On the orders of vanishing elements of finite groups

TL;DR

This paper investigates the structure of finite groups based on the properties of their vanishing elements' orders, extending classical theorems and analyzing groups with specific constraints on these orders.

Contribution

It introduces new structural results for solvable groups with limited vanishing element orders, generalizes previous work on character degrees, and explores groups with gcd conditions on vanishing element orders.

Findings

If only one vanishing element order divisible by p exists, P' is subnormal.

Groups with exactly one p'-vanishing element order have a specific normal subgroup structure.

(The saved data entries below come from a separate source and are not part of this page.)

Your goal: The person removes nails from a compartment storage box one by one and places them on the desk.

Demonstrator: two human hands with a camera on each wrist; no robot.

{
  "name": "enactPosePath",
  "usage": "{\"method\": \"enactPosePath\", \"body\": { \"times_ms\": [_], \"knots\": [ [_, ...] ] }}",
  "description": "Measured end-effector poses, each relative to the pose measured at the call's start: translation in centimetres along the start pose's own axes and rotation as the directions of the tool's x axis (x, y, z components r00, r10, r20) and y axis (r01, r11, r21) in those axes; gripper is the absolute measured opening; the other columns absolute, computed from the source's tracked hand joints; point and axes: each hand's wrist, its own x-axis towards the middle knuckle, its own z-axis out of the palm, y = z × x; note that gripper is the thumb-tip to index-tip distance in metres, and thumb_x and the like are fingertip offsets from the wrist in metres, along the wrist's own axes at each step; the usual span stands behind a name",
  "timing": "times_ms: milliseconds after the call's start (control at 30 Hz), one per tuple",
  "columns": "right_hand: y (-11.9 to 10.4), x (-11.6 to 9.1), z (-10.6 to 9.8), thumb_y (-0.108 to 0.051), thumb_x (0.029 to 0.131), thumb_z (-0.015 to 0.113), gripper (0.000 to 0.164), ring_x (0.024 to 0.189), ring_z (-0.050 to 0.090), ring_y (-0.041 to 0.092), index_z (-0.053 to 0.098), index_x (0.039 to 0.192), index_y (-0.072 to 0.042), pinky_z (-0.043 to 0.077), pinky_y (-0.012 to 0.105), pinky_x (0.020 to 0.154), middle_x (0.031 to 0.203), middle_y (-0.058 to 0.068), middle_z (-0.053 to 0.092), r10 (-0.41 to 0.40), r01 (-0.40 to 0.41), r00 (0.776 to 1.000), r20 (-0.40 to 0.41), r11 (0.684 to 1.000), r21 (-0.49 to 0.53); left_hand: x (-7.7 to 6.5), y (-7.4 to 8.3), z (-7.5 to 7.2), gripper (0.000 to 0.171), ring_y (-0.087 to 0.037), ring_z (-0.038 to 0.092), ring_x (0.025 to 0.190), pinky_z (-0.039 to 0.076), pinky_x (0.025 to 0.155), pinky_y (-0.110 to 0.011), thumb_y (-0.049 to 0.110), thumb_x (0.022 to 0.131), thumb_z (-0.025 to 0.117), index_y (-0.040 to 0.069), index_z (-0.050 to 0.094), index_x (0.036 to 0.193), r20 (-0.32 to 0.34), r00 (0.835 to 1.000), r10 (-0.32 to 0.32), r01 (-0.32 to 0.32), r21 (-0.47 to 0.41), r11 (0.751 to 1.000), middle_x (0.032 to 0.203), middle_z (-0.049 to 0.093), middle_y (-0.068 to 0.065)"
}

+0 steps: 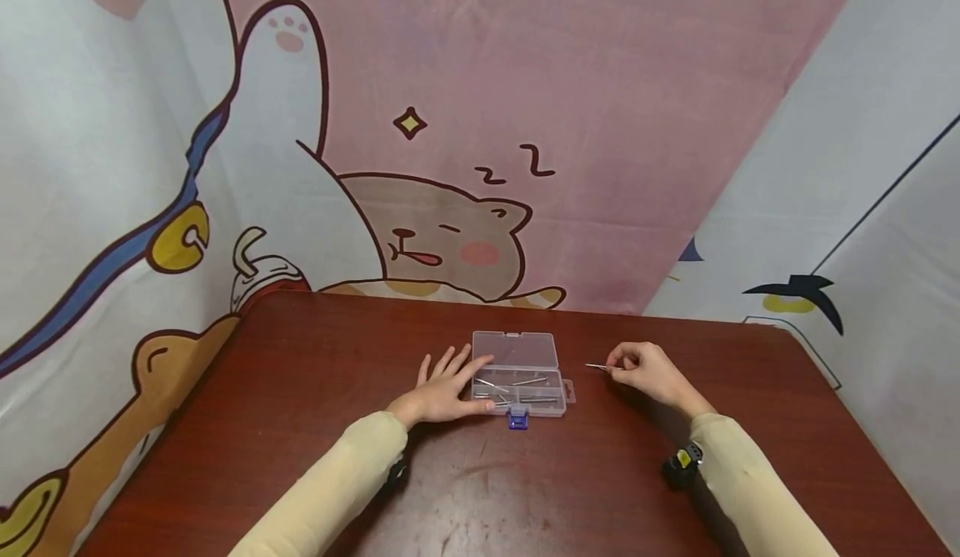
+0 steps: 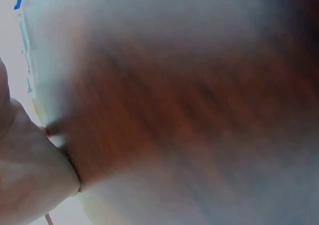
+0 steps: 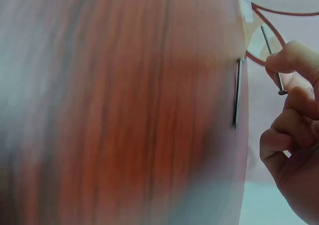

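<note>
In the head view, a clear plastic compartment box (image 1: 518, 390) lies with its lid (image 1: 517, 350) folded back and several thin metal nails (image 1: 531, 382) inside. My left hand (image 1: 442, 394) rests at the box's left side, fingers spread and straight, index finger over the hinge side and thumb at the front edge. To the right of the box, my right hand (image 1: 647, 369) pinches a nail between thumb and index finger. The right wrist view shows this nail (image 3: 269, 46) tilted, its flat head below the fingertips. Another nail (image 3: 238, 93) lies on the table there.
A blue latch (image 1: 518, 419) sticks out from the box's front, and a clear hanging tab (image 1: 569, 391) from its right side. The reddish-brown table (image 1: 480, 490) ends at a cartoon-printed cloth (image 1: 600, 123) behind. A black wrist camera (image 1: 682, 465) is strapped at the right sleeve.
</note>
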Motion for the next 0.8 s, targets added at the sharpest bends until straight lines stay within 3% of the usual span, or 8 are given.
{"method": "enactPosePath", "body": {
  "times_ms": [333, 567, 800],
  "knots": [
    [1.4, -1.0, -1.2, -0.006, 0.087, 0.069, 0.003, 0.057, 0.043, 0.011, 0.067, 0.089, -0.005, 0.036, 0.025, 0.052, 0.063, 0.001, 0.047, 0.087, -0.087, 0.996, 0.003, 0.996, -0.023, 0.0, -0.1, 0.1, 0.079, -0.036, 0.005, 0.145, -0.003, 0.107, -0.062, 0.062, 0.089, 0.055, 0.030, 0.024, 0.154, 0.008, 1.000, -0.009, 0.009, 0.012, 1.000, 0.160, 0.010, -0.013],
    [2.2, -1.1, -1.5, -0.011, 0.088, 0.069, 0.008, 0.055, 0.041, 0.010, 0.068, 0.087, -0.003, 0.034, 0.025, 0.053, 0.061, -0.002, 0.046, 0.093, -0.095, 0.995, -0.024, 0.992, -0.088, 0.0, 0.0, 0.0, 0.078, -0.037, 0.005, 0.145, -0.003, 0.107, -0.063, 0.060, 0.090, 0.055, 0.029, 0.024, 0.154, 0.009, 1.000, -0.004, 0.004, 0.009, 1.000, 0.160, 0.009, -0.015],
    [2.8, -1.2, -1.5, -0.008, 0.090, 0.067, 0.004, 0.054, 0.042, 0.009, 0.070, 0.090, -0.005, 0.034, 0.026, 0.054, 0.061, -0.002, 0.048, 0.094, -0.096, 0.995, -0.025, 0.993, -0.068, 0.0, 0.0, 0.0, 0.078, -0.037, 0.005, 0.145, -0.002, 0.107, -0.063, 0.060, 0.090, 0.055, 0.029, 0.025, 0.154, 0.007, 1.000, -0.004, 0.004, 0.006, 1.000, 0.160, 0.010, -0.015]
  ]
}}
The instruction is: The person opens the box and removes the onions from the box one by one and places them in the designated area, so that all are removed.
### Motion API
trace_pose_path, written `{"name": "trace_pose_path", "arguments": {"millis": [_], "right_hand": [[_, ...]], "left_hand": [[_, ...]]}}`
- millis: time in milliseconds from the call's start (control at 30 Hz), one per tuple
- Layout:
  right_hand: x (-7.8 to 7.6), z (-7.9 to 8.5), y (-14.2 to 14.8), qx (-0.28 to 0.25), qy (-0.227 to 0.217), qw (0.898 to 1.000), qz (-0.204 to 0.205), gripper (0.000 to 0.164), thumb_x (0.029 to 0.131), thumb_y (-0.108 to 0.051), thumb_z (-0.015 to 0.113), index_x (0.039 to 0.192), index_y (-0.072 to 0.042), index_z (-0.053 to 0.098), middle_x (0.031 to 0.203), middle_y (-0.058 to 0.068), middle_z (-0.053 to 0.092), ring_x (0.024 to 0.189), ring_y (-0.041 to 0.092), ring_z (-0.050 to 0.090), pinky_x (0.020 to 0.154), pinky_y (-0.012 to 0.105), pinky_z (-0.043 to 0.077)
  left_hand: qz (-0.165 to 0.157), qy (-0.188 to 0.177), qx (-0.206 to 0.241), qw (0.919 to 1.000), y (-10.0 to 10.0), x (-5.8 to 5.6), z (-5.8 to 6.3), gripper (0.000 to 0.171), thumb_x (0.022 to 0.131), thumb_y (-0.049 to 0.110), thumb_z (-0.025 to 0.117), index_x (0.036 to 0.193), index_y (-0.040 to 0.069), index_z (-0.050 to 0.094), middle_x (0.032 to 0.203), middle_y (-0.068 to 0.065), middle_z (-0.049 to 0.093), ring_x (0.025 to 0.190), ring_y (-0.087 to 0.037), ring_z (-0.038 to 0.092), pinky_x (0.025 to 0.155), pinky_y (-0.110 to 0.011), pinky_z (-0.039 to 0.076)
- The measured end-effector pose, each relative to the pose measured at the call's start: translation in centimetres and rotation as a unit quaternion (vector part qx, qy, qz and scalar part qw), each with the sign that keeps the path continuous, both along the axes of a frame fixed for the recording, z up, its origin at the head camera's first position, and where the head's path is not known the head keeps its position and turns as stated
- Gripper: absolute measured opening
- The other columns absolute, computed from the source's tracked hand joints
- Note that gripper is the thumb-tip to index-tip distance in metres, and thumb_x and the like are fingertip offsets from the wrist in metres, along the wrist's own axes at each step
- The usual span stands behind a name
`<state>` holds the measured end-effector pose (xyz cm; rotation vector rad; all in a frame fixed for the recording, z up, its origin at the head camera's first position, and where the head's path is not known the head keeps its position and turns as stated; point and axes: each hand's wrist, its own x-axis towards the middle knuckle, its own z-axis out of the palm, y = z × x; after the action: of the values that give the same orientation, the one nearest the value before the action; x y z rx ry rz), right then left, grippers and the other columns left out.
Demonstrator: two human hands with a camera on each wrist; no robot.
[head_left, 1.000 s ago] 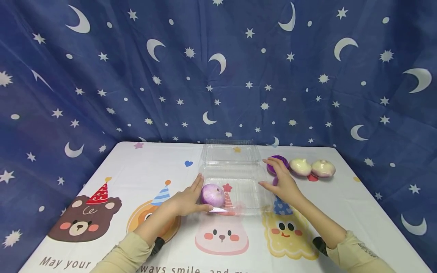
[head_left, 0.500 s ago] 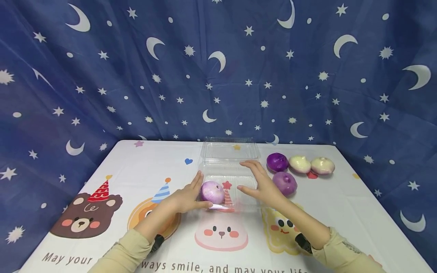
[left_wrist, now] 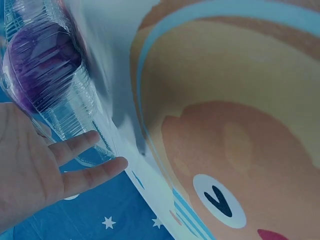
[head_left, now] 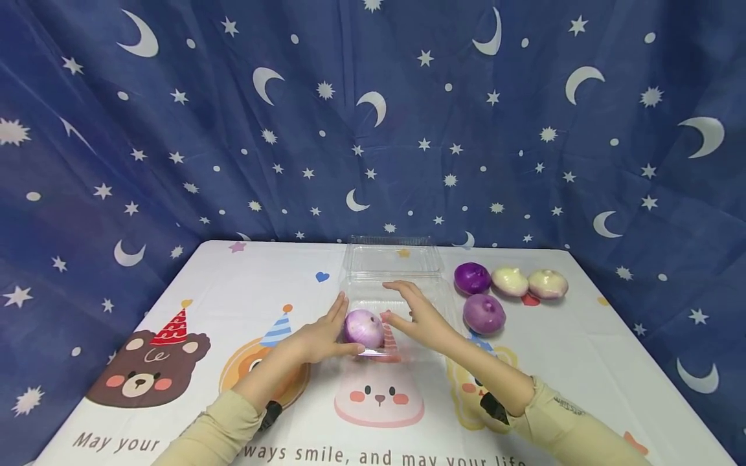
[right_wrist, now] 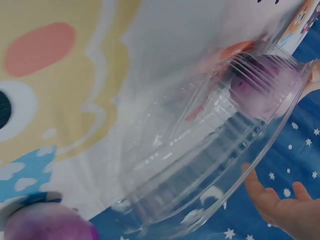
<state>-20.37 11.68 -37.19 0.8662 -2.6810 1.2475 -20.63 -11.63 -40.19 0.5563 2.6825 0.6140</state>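
Note:
A pale purple onion (head_left: 364,328) sits at the left end of a clear plastic clamshell box (head_left: 361,288), whose lid (head_left: 393,259) is folded back behind it. My left hand (head_left: 320,336) lies along the box's left end with straight fingers, thumb at the front corner. In the left wrist view that hand (left_wrist: 30,170) has its fingers spread by the ribbed wall. My right hand (head_left: 422,320) hovers over the right part of the box, thumb and fingers spread toward the onion, holding nothing. The right wrist view shows the onion (right_wrist: 265,85) through the clear wall.
Right of the box lie a dark purple onion (head_left: 473,278), a mauve onion (head_left: 484,314) and two whitish onions (head_left: 510,282). A printed white cloth (head_left: 280,265) covers the table. Behind it hangs a blue curtain (head_left: 326,162) with moons and stars.
My right hand has moved left, from beside the loose onions to over the box, near the onion inside. The left hand stays at the box's left end.

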Motion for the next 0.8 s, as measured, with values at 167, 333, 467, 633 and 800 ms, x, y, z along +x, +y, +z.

Groups where all vanishing element orders share a gcd of p^m have constrained structure.

Abstract

Let $ G$ be a finite group and $p$ be a prime. Let $ \mathrm{Vo}(G) $ denote the set of the orders of vanishing elements, $\mathrm{Vo}_{p} (G)$ be the subset of $ \mathrm{Vo}(G) $ consisting of those orders of vanishing elements divisible by $p$ and $\mathrm{Vo}_{p'} (G) $ be the subset of $ \mathrm{Vo}(G) $ consisting of those orders of vanishing elements not divisible by $p$. Dolfi, Pacifi, Sanus and Spiga proved that if $ a $ is not a $ p $-power for all $ a\in \mathrm{Vo}(G)$, then $ G $ has a normal Sylow $ p $-subgroup. In another article, the same authors also show that if if $ \mathrm{Vo}_{p'}(G) =\emptyset $, then $ G $ has a normal nilpotent $ p $-complement. These results are variations of the well known Ito-Michler and Thompson theorems. In this article we study solvable groups such that $|\mathrm{Vo}_{p}(G)| = 1 $ and show that $ P' $ is subnormal. This is analogous to the work of Isaacs, Mor\'eto, Navarro and Tiep where they considered groups with just one character degree divisible by $ p $. We also study certain finite groups $G$ such that $|\mathrm{Vo}_{p'}(G)| = 1 $ and we prove that $ G $ has a normal subgroup $ L $ such that $ G/L $ a normal $ p $-complement and $ L $ has a normal $ p $-complement. This is analogous to the recent work of Giannelli, Rizo and Schaeffer Fry on character degrees with a few $p'$-character degrees. Bubboloni, Dolfi and Spiga studied finite groups such that every vanishing element is of order $ p^{m} $ for some integer $ m\geqslant 1 $. As a generalization, we investigate groups such that $ \gcd(a,b)=p^{m} $ for some integer $ m \geqslant 0 $, for all $ a,b\in \mathrm{Vo}(G) $. We also study finite solvable groups whose irreducible characters vanish only on elements of prime power order.